We recently worked through an interesting idea in the prompt field called ‘Tree of Thought’. This basically nets out to providing instructions to the LLM model which encourage deliberate step by step reasoning in solving a problem. We ran the tests multiple times on the same problems. And then changed up the problems and the prompts to see how we could improve the quality of outcomes. Our conclusion was that there was little hope that this approach would be scalable in any large (or even mid-size) organization. It was difficult to replicate results.
But we want to provide an excerpt from the article written by researchers from Princeton and Google. It is worth thinking about – but we believe there are better ways to invest time and energy in harnessing the great capabilities of LLMs. Stay tuned for 2024!

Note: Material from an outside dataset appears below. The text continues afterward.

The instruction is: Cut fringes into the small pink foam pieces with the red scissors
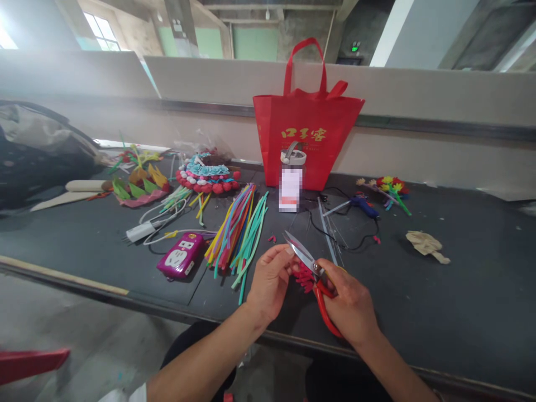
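Note:
My right hand [349, 301] is wrapped round the red handles of a pair of scissors [302, 253], whose blades point up and to the left. Beside the blades, the fingers of my left hand [272, 279] are pinched together; what they hold, if anything, is hidden. A pile of short pinkish-red pieces [305, 278] lies on the table under the scissors, partly covered by my hands. A few more small red bits [272, 239] rest just beyond my left fingertips. Left of my hands lies a bundle of long, fuzzy coloured strips [232, 226], with several green ones [250, 240] alongside.
On the dark table [473, 312] stand a red bag [310, 128] and a bottle [292, 184]. Further left are a purple power socket [182, 255], a white plug [140, 231] and craft flowers [208, 170]. A blue glue gun [364, 206], its cord and a beige cloth piece [425, 244] lie right.

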Motion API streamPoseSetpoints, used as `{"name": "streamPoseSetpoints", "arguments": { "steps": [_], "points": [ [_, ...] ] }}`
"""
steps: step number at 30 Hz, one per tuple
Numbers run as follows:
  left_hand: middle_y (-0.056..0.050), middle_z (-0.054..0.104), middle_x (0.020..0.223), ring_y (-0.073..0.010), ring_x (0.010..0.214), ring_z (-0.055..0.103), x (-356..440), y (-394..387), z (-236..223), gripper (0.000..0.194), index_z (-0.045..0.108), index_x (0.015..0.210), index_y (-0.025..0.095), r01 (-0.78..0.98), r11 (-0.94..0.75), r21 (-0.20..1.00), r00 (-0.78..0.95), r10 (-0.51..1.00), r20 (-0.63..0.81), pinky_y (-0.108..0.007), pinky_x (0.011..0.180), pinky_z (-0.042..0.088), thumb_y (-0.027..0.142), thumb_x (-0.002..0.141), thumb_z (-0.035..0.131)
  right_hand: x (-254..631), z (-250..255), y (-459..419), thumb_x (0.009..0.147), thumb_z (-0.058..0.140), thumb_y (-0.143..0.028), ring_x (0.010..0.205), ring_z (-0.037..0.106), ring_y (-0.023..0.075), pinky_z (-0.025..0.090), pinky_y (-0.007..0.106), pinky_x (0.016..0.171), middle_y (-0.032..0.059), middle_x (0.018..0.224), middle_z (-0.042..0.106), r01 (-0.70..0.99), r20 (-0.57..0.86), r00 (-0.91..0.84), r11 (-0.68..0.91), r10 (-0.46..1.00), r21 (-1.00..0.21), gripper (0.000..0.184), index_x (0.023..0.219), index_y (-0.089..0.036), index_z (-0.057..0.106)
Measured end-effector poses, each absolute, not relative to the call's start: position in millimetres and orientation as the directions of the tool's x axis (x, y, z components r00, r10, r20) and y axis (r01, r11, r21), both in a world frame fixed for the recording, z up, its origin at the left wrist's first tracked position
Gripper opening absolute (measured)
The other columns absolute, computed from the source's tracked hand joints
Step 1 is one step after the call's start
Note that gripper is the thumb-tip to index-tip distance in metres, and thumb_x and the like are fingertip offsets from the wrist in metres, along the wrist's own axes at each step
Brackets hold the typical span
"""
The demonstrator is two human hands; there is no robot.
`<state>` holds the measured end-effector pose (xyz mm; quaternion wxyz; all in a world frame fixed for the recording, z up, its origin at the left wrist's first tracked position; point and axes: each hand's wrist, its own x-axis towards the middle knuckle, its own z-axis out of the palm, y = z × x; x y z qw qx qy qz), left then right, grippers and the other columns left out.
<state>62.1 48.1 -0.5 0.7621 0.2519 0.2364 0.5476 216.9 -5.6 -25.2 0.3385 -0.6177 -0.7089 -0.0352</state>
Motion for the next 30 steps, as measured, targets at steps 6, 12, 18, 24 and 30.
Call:
{"name": "streamPoseSetpoints", "arguments": {
  "steps": [6, 12, 18, 24, 30],
  "points": [
    [-0.001, 0.061, 0.071, -0.0083, 0.062, 0.052, 62, 48, 0, 0.013, 0.066, 0.079, 0.013, -0.714, 0.281, 0.642, 0.286, 0.953, -0.099, -0.022, 0.061, 0.040, 0.023, 0.075, 0.074, 216, -26, -6, 0.078, 0.048, -0.012, 0.083, 0.070, 0.0186, 0.055, 0.029, 0.075, 0.0055, 0.100, 0.073, 0.911, 0.547, -0.013, 0.235, 0.837, -0.338, 0.042, 0.117, -0.020, 0.060],
    [-0.001, 0.062, 0.071, -0.0086, 0.063, 0.053, 62, 49, 0, 0.014, 0.066, 0.078, 0.013, -0.721, 0.284, 0.632, 0.284, 0.953, -0.104, -0.022, 0.061, 0.041, 0.024, 0.073, 0.075, 217, -26, -5, 0.078, 0.049, -0.013, 0.075, 0.070, 0.0178, 0.055, 0.029, 0.071, 0.0049, 0.096, 0.074, 0.913, 0.553, -0.019, 0.239, 0.833, -0.330, 0.041, 0.116, -0.020, 0.061],
    [0.000, 0.061, 0.069, -0.0085, 0.061, 0.053, 63, 48, 3, 0.016, 0.066, 0.076, 0.014, -0.716, 0.288, 0.636, 0.281, 0.953, -0.116, -0.022, 0.060, 0.041, 0.025, 0.071, 0.076, 216, -23, -6, 0.079, 0.051, -0.015, 0.070, 0.069, 0.0158, 0.054, 0.026, 0.066, 0.0026, 0.092, 0.074, 0.890, 0.512, 0.018, 0.219, 0.859, -0.400, 0.037, 0.113, -0.023, 0.062],
    [0.001, 0.060, 0.065, -0.0085, 0.057, 0.050, 64, 47, 3, 0.016, 0.066, 0.072, 0.014, -0.616, 0.234, 0.752, 0.214, 0.969, -0.125, -0.022, 0.059, 0.041, 0.028, 0.071, 0.075, 217, -20, 0, 0.082, 0.060, -0.028, 0.074, 0.069, 0.0174, 0.054, 0.027, 0.070, 0.0029, 0.092, 0.073, 0.831, 0.519, 0.175, 0.157, 0.837, -0.533, 0.031, 0.113, -0.024, 0.062],
    [0.000, 0.061, 0.060, -0.0110, 0.056, 0.049, 68, 41, 1, 0.013, 0.068, 0.067, 0.015, -0.237, 0.036, 0.971, 0.136, 0.991, -0.003, -0.023, 0.056, 0.037, 0.027, 0.071, 0.073, 209, -7, 6, 0.078, 0.068, -0.034, 0.071, 0.066, 0.0148, 0.055, 0.026, 0.068, 0.0009, 0.084, 0.069, 0.475, 0.325, 0.309, 0.151, 0.894, -0.867, 0.041, 0.116, -0.022, 0.058]
  ]
}}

It is more or less commonly admitted that bare LLMs fail on involved, multi-step reasoning problems. And because of lack of access to large models and the cost-driven model inertia (it’s too expensive to retrain giant models), one has to use a fixed model and find better ways to prompt them. The starting point of this paper is to notice that, as elaborate as they can be, all common prompting strategies for LLMs are “forward-only”: input-output prompting starts with one or a few examples of input-output texts and generates a single input; Chain-of-thought prompting goes a step further to deal with more complex input-output relations by prompting the model with not only input-output examples but with input-step1-step2-...-step#-output examples, which leads the model to reproduce a similar reasoning; Self-Consistency with CoT, which is tailored for tasks where a ground-truth answer is expected, generates multiple CoT outputs and then does a majority vote to define its final output. In contrast, when we want to solve a problem, we reason in multiple steps, exploring for each step multiple options at our hand, choosing the one that seems the most promising at one point but potentially abandoning later because it leads to a dead-end, and exploring the second most promising one, etc. In essence, human reasoning follows a tree structure, where we combine a mix of breadth-first-search and depth-first-search depending on our intuition, to search for the solution. This paper emulates this process for tasks where this is tractable via a prompting technique the authors call Tree of Thoughts – ToT (Section 3 contains a more rigorous presentation of the implementation of their method). On Game of 24, a game where the goal is to use 4 given numbers to obtain 24 using basic arithmetic operations: “while GPT-4 with chain-of-thought prompting only solved 4% of tasks, [their] method achieved a success rate of 74%.” They used ToT with BFS with a breadth of 5. The second-best (non-ToT) prompting strategy reached 49%.